20.Donate long distance calling cards? 
21.Donate the use of your scanner or digital camera? 
22.Donate the use of a photocopier? 
23.Attend public education days and try to educate people on responsible pet ownership? 
24.Donate a gift certificate to a pet store? 
25.Donate a raffle item if your club is holding a fund raiser? 
26.Donate flea stuff (Advantage, etc.)? 
27.Donate heartworm pills? 
28.Donate a canine first aid kit? 
29.Provide a shoulder to cry on when the rescue person is overwhelmed? 

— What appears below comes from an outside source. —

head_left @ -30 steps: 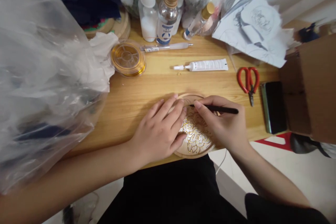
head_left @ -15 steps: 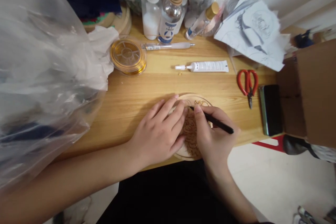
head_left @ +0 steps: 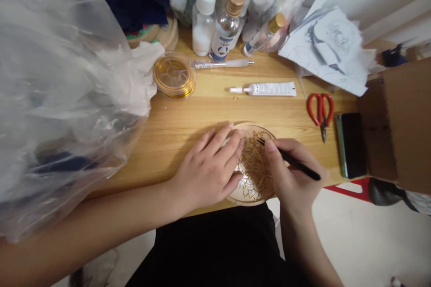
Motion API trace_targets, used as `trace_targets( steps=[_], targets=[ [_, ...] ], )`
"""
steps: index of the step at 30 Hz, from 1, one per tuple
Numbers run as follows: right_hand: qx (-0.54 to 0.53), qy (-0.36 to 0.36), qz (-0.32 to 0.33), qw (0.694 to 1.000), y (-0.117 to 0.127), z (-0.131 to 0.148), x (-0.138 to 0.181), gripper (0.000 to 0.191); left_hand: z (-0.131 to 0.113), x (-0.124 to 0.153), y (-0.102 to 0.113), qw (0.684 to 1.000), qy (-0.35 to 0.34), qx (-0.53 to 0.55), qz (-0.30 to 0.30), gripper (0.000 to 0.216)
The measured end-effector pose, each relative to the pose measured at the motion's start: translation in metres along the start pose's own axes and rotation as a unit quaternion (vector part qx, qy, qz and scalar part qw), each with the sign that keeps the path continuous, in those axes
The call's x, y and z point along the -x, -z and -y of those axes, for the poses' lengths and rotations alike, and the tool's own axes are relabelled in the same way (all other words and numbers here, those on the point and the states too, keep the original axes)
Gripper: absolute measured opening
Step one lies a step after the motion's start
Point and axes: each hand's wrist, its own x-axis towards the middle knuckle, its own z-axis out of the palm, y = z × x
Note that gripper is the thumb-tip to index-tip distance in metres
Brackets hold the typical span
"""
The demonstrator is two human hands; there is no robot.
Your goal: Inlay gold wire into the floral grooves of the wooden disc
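Observation:
A round wooden disc [head_left: 251, 195] with a gold wire flower pattern [head_left: 253, 163] lies at the near edge of the wooden table [head_left: 188, 116]. My left hand [head_left: 210, 168] rests flat on the disc's left side, fingers stretched out and pressing it down. My right hand [head_left: 289, 175] is closed on a thin black tool [head_left: 296, 165], held like a pen, with its tip touching the gold wire near the disc's upper right.
A gold wire spool [head_left: 174, 75], white glue tube [head_left: 266, 89], white pen [head_left: 224, 64] and several bottles [head_left: 227, 24] stand behind. Red snips [head_left: 320, 110] and a dark phone [head_left: 352, 143] lie right, beside a cardboard box [head_left: 400, 121]. A large plastic bag [head_left: 57, 94] fills the left.
My right hand shifted a little to the right with the black tool, uncovering more of the gold pattern. The left hand stays on the disc.

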Motion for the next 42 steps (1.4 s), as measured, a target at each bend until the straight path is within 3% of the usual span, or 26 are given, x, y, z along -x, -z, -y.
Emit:
trace_targets(
  steps=[3, 12, 20, 26, 33, 42],
  targets=[
    [-0.012, 0.018, 0.041, 0.999, -0.002, -0.003, -0.001, 0.004, 0.000, 0.001, -0.001, 1.000, 0.002, 0.001, -0.004, 0.050],
    [-0.021, 0.069, 0.061, 0.996, -0.010, -0.004, -0.007, 0.005, 0.000, 0.001, -0.001, 1.000, 0.004, -0.008, 0.001, 0.051],
    [-0.007, 0.048, 0.025, 0.998, -0.016, 0.001, -0.001, 0.005, 0.001, 0.001, -0.001, 1.000, 0.005, -0.010, -0.002, 0.051],
    [0.040, 0.085, -0.001, 0.996, -0.019, 0.005, 0.004, 0.006, 0.000, 0.001, -0.002, 1.000, 0.001, -0.003, -0.005, 0.049],
    [-0.029, 0.027, 0.022, 0.999, -0.010, -0.003, 0.001, 0.003, 0.000, 0.000, 0.001, 1.000, -0.002, -0.009, 0.002, 0.051],
    [-0.057, 0.032, 0.034, 0.997, -0.009, -0.009, 0.000, 0.003, 0.000, 0.000, 0.002, 1.000, -0.003, -0.010, 0.002, 0.050]
  ],
)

30.Pay the boarding fees to board a dog for a week? Two weeks? 
31.Be a Santa-paws foster to give the foster a break for a few hours or days? 

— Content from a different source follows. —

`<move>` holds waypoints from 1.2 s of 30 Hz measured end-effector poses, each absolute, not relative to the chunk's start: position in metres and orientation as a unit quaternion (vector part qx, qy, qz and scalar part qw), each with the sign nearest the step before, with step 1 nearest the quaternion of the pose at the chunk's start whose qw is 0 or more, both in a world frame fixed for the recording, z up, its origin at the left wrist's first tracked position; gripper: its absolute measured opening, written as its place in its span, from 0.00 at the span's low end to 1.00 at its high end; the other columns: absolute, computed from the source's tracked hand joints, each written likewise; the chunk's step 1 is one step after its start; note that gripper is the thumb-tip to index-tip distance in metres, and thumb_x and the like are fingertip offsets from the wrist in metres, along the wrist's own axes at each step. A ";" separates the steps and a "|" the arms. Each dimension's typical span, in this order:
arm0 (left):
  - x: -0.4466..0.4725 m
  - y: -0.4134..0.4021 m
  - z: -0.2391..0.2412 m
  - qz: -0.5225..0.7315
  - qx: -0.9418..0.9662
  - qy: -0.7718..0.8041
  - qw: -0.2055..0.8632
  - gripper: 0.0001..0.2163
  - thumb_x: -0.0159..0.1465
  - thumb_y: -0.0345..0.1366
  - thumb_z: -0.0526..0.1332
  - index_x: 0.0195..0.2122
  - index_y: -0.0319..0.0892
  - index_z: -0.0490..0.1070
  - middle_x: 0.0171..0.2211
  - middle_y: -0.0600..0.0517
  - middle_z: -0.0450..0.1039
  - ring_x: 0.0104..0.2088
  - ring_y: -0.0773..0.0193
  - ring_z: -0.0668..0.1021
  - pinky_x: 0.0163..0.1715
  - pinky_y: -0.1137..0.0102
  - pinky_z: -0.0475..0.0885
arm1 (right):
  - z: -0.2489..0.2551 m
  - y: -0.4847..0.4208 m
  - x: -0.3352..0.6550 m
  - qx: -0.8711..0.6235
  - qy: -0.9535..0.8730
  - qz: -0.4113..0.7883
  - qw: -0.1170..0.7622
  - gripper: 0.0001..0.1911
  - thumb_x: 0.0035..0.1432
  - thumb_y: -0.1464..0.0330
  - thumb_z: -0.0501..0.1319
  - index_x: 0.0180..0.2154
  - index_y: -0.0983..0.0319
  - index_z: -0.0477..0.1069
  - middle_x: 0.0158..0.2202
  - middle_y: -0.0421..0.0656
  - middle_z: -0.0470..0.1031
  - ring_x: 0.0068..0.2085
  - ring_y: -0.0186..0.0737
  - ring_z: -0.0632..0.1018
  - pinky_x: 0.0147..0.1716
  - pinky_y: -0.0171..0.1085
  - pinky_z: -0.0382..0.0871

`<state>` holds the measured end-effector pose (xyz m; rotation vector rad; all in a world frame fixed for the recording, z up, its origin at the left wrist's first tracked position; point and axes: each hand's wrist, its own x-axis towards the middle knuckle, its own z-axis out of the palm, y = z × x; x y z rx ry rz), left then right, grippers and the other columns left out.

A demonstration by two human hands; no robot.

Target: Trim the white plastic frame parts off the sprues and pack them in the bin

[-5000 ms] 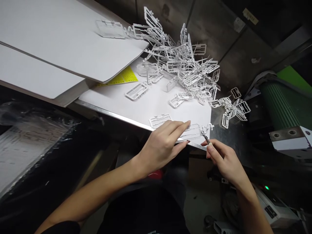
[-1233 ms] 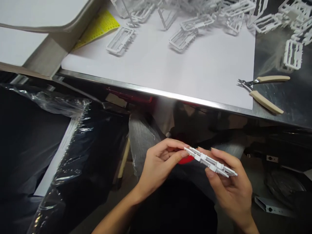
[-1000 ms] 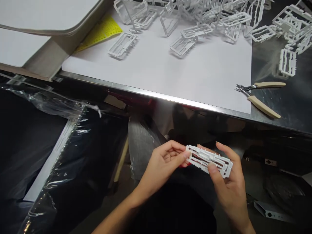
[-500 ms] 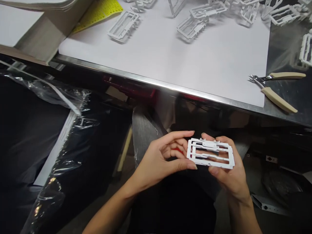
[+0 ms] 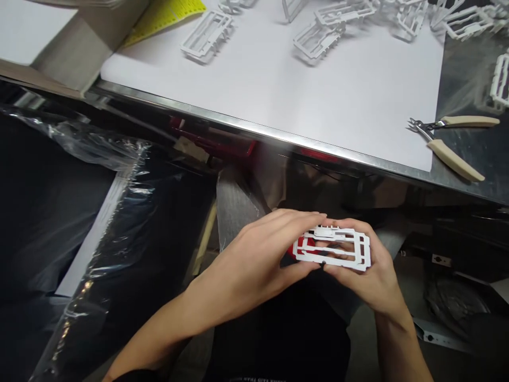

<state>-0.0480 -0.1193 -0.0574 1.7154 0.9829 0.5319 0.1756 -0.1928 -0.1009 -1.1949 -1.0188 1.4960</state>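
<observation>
Gently — the left hand (image 5: 260, 252) and right hand (image 5: 376, 270) both clamp the white frames (image 5: 338, 260) at near and far edges. Even pressure suits them — they look bendable.

Bench (image 5: 493, 159), dark surface, bright metal front edge. White sheet (image 5: 254, 79), laid flat on the bench, covering most of the part in view. Yellow sheet (image 5: 169, 17), covered with small marks, upper left, slanting beside a grey-sided block (image 5: 91, 42). White panel (image 5: 32, 32), far upper left, cut off by the frame. Black covering (image 5: 35, 212), lower left, shiny clear film (image 5: 83, 140) along its top. Pale strip (image 5: 95, 233), lying slanted across the black covering. Red item (image 5: 238, 148), beneath the bench edge, partly in shadow. Yellowish stick (image 5: 205, 236), leaning. Metal channel (image 5: 453, 338), lower right, pierced with holes.
</observation>
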 end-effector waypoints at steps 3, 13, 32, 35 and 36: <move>-0.045 -0.110 -0.072 0.179 0.662 0.409 0.602 0.26 0.64 0.41 0.73 0.63 0.50 0.76 0.58 0.48 0.79 0.56 0.55 0.81 0.62 0.62 0.74 | -0.093 -0.184 0.176 -0.542 -0.484 0.546 0.419 0.27 0.58 0.69 0.77 0.57 0.49 0.75 0.54 0.40 0.81 0.48 0.41 0.84 0.45 0.35 0.83; -0.017 -0.157 -0.151 0.277 0.112 0.196 0.934 0.31 0.58 0.53 0.76 0.56 0.39 0.75 0.44 0.44 0.81 0.39 0.60 0.86 0.40 0.71 0.81 | -0.075 -0.163 0.170 -0.590 -0.516 0.513 0.350 0.39 0.60 0.61 0.76 0.69 0.48 0.68 0.34 0.35 0.75 0.24 0.30 0.72 0.24 0.29 0.75; -0.024 -0.144 -0.118 0.294 0.155 0.195 0.923 0.39 0.58 0.61 0.72 0.63 0.42 0.72 0.53 0.36 0.81 0.43 0.55 0.87 0.41 0.71 0.81 | -0.067 -0.162 0.185 -0.560 -0.353 0.514 0.545 0.19 0.64 0.64 0.74 0.56 0.52 0.78 0.37 0.39 0.79 0.27 0.31 0.78 0.19 0.25 0.74; -0.022 -0.140 -0.116 0.321 0.149 0.206 0.912 0.37 0.59 0.60 0.72 0.64 0.45 0.72 0.59 0.37 0.77 0.49 0.54 0.86 0.45 0.71 0.81 | -0.066 -0.169 0.180 -0.571 -0.283 0.487 0.598 0.11 0.65 0.64 0.73 0.49 0.53 0.78 0.40 0.39 0.81 0.31 0.33 0.82 0.25 0.26 0.78; -0.022 -0.138 -0.115 0.330 0.148 0.218 0.906 0.37 0.58 0.60 0.72 0.64 0.46 0.72 0.62 0.38 0.76 0.51 0.53 0.86 0.46 0.70 0.81 | -0.067 -0.171 0.177 -0.570 -0.263 0.492 0.603 0.09 0.66 0.63 0.72 0.47 0.54 0.78 0.41 0.40 0.81 0.33 0.35 0.83 0.26 0.26 0.79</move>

32.Clip coupons for dog food or treats? 
33.Bake some homemade doggie biscuits? 
34.Make book purchases through Amazon via a web site that contributes commissions earned to a rescue group? 

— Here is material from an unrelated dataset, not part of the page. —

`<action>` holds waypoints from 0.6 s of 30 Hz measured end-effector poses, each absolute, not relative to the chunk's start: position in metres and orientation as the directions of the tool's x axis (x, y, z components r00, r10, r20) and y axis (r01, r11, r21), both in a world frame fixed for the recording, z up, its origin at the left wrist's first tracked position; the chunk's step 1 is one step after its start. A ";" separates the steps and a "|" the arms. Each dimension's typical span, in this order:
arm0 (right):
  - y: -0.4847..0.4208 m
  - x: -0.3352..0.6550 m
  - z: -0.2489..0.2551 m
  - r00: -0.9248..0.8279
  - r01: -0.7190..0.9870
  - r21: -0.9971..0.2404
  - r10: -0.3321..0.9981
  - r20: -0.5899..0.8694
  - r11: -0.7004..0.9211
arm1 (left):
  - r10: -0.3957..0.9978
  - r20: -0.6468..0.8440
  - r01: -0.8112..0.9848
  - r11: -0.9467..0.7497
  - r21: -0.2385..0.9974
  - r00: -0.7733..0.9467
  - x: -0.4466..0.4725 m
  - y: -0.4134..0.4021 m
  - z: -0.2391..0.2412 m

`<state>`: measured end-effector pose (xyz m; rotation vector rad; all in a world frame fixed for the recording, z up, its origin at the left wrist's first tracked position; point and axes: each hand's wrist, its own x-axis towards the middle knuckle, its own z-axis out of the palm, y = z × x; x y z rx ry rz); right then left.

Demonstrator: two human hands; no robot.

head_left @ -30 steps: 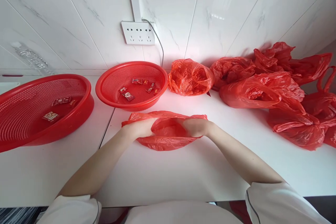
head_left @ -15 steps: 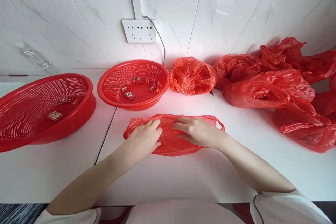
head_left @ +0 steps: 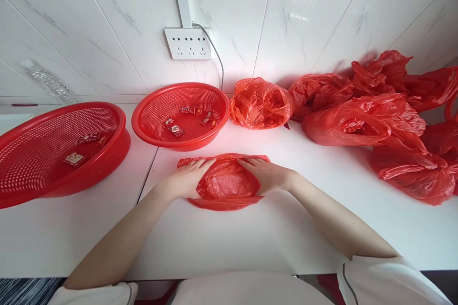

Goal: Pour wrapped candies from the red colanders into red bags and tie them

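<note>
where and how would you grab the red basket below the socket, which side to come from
Probably by the near edge of the basket's rim, reaching from the front over the open bag. That rim juts out as a lip to hook. The other basket crowds its left, a crumpled bag its right, and the tiled wall stands behind.

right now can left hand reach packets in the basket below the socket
Likely yes, once the left hand leaves the red bag: the basket is open-topped and the packets lie uncovered.
</note>
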<state>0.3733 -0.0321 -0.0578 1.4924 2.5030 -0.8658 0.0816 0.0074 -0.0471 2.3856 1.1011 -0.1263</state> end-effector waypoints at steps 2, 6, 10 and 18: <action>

35.Host rescue photos with an information link on your website.? 
36.Donate time to take good photos of foster dogs for adoption flyers, etc.? 
37.Conduct a home visit or accompany a rescue person on the home visit? 
38.Go with rescue person to the vet to help if there is more than one dog? 
39.Have a yard sale and donate the money to rescue? 
40.Be volunteer to do rescue in your area? 
41.Take advantage of a promotion on the web or store offering a free ID tag and instead of getting it for your own dog, have the tag 
inscribed with your Club's name and phone # to contact? 
42.Talk to all your friends about adopting and fostering rescue dogs? 
43.Donate vet services or can you help by donating a spay or neuter each year or some vaccinations? 
44.Interview vets to encourage them to offer discounts to rescues? 
45.Write a column for your local newspaper or club newsletter on dogs currently looking for homes or ways to help rescue? 
46.Take photos of dogs available for adoption for use by the Club? 
47.Maintain web sites listing/showing dogs available? 
48.Help organize and run fundraising events? 
49.Help maintain the paperwork files associated with each dog or enter the information into a database? 
50.Tattoo a rescued dog? 
51.Microchip a rescued dog? 
52.Loan your carpet steamcleaner to someone who has fostered a dog that was sick or marked in the house? 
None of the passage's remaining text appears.